Mahmoud gave him that curious sideways movement of the head that is the Arabic equivalent of the French shrug, and did not answer.

“Who?” Allenby repeated, this time with the threat of command in his voice. Mahmoud’s back went suddenly straight.

“My general, you know better than I who it could be. I am a creature of the ground, and know only what moves on my own patch of earth, while you see all the land from Dan to Beersheva, and on into the Sinai. I sincerely hope that you know more than I, or we are all lost.”

Allenby seemed to waver on the brink of letting loose with a display of his famous temper, and I felt us all shrink within ourselves; then he relented. He even laughed. “Very well, Mr Hazr, from the point of view of a lowly ground dweller, who do you see coordinating these incidents?”

“A Turk,” Mahmoud answered promptly. “It stinks of Turkish methods.”
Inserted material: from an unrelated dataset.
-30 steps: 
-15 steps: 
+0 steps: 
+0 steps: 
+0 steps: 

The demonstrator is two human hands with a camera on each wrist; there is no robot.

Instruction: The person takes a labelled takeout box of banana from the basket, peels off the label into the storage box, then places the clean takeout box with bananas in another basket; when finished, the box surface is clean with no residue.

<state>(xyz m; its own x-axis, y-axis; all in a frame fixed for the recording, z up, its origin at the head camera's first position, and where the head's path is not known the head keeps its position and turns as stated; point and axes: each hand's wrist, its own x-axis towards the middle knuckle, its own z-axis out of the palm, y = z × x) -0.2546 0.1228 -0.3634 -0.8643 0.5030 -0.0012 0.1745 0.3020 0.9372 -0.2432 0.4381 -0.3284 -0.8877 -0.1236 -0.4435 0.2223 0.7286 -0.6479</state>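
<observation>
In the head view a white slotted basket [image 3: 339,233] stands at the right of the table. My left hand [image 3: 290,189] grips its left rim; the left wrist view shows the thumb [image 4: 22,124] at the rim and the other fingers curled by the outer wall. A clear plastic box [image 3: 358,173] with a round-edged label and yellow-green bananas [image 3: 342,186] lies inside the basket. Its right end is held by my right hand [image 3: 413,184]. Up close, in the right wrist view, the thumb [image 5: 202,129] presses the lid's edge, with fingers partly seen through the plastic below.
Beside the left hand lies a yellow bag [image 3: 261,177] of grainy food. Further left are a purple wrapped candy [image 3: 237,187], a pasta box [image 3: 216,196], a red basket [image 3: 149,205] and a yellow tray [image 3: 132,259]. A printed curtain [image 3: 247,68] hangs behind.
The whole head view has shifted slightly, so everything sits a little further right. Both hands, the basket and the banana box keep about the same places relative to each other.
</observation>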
Plumbury’s sleek head nodded in agreement.

“Hoping to take back the country while our attention is elsewhere?” Allenby said, though it was not a question. “That would be the easiest time, when it was not expected.”

“And when the soldiers are weary of fighting and the English people sick unto death of war. This country is in a state of confusion, the ideal setting for a tyrant to take hold. Or a fanatic.”

“It would be nearly impossible to convince the British people to support a new war way out here, that is certain,” Allenby agreed. “Even Whitehall would be loath to make the move up from a military occupation to all-out war. Still, no matter who started it, or why, the situation is beginning to gain its own momentum, and our task is to nip it in the bud, to kill it now, in a tight operation, not in six months. Or in six years on another battlefield.” He sat forward, and my awareness of his size, which had lessened somewhat under the influence of porcelain cups and crustless sandwiches, flooded back. “This land has been fought over for thousands of years. A sea of blood has already gone into this soil. I do not intend,” he said forcefully, “to supervise another bloodletting. I believe we have the opportunity to create a new thing in Israel: a land where neighbours are brothers, not enemies. I believe that if Weizmann and Feisal can agree, that if we can make a fair beginning, Christian, Jew, and Arab can live together. What we must have, however, is that fair beginning, and someone, some group, looks to be attempting to kill it in the early stages.” A look of vague embarrassment flickered across his face and he subsided into his chair. He continued gruffly, “I can’t be everywhere, putting out fires. If some man is setting them, I need help to catch him. I don’t know that you, Mr Holmes, Miss Russell, can do much; I realise you’re here for a brief time. But you two,” he continued, turning his hard gaze first on Mahmoud, then on Ali, “are supposed to be good at finding things out. Joshua tells me you are his best. Prove it.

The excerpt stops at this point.